■ **Try it**: Go through the data and copy every line in which "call" appears.

■ **Raw data**:
<<<<
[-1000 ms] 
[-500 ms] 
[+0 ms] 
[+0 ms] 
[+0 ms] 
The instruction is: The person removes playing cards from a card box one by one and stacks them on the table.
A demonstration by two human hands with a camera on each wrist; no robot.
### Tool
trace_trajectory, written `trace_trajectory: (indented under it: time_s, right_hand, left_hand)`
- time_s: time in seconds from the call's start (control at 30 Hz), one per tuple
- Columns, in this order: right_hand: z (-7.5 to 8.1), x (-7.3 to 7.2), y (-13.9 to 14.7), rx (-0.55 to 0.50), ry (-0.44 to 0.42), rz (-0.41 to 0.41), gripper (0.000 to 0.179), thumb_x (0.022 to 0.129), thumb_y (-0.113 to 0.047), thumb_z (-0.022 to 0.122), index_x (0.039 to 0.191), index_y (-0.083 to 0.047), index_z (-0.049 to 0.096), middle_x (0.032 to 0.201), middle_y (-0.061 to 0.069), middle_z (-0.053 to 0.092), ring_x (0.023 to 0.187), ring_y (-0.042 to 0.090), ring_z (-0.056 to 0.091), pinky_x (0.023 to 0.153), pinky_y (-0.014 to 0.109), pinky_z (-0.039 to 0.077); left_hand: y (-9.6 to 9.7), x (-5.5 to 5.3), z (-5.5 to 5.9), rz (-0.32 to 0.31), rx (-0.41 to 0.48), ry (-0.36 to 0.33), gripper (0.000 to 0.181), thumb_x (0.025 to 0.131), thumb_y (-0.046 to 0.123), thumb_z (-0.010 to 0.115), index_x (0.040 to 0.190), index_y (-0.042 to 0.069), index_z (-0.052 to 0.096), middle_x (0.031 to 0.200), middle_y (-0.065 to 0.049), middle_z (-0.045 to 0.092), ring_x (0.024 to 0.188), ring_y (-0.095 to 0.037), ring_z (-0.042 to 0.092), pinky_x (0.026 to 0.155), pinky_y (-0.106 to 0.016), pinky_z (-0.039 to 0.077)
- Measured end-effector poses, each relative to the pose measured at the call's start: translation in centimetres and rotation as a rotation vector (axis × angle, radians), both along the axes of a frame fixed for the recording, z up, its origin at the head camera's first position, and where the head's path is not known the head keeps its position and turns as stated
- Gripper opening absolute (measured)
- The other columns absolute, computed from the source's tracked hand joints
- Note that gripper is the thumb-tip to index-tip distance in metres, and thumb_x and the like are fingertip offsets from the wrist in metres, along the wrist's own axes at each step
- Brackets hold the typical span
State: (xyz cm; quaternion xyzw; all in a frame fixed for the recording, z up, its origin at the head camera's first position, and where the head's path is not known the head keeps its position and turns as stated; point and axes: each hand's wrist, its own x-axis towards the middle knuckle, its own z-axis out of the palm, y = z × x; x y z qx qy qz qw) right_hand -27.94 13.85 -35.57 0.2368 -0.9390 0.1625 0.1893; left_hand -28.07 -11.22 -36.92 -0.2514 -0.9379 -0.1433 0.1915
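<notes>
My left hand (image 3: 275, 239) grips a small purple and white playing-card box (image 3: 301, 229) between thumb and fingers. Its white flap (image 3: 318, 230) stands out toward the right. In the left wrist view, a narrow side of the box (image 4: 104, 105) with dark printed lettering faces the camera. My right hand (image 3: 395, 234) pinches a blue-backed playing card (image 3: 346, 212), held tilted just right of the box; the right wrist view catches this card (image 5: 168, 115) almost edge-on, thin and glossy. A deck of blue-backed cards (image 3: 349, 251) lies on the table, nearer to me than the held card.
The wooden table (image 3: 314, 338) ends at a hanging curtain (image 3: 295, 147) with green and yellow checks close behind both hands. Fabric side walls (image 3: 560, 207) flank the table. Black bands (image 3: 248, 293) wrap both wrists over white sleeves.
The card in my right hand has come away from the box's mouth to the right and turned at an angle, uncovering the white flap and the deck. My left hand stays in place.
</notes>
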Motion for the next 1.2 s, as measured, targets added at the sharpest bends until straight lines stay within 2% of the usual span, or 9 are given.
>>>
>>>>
■ **Answer to this problem**:
- time_s: time in seconds from the call's start (control at 30 Hz), one per tuple
- Measured end-effector poses, each relative to the pose measured at the call's start: translation in centimetres and rotation as a rotation vector (axis × angle, radians), both along the axes of a frame fixed for the recording, z up, its origin at the head camera's first position, and where the head's path is not known the head keeps its position and turns as stated

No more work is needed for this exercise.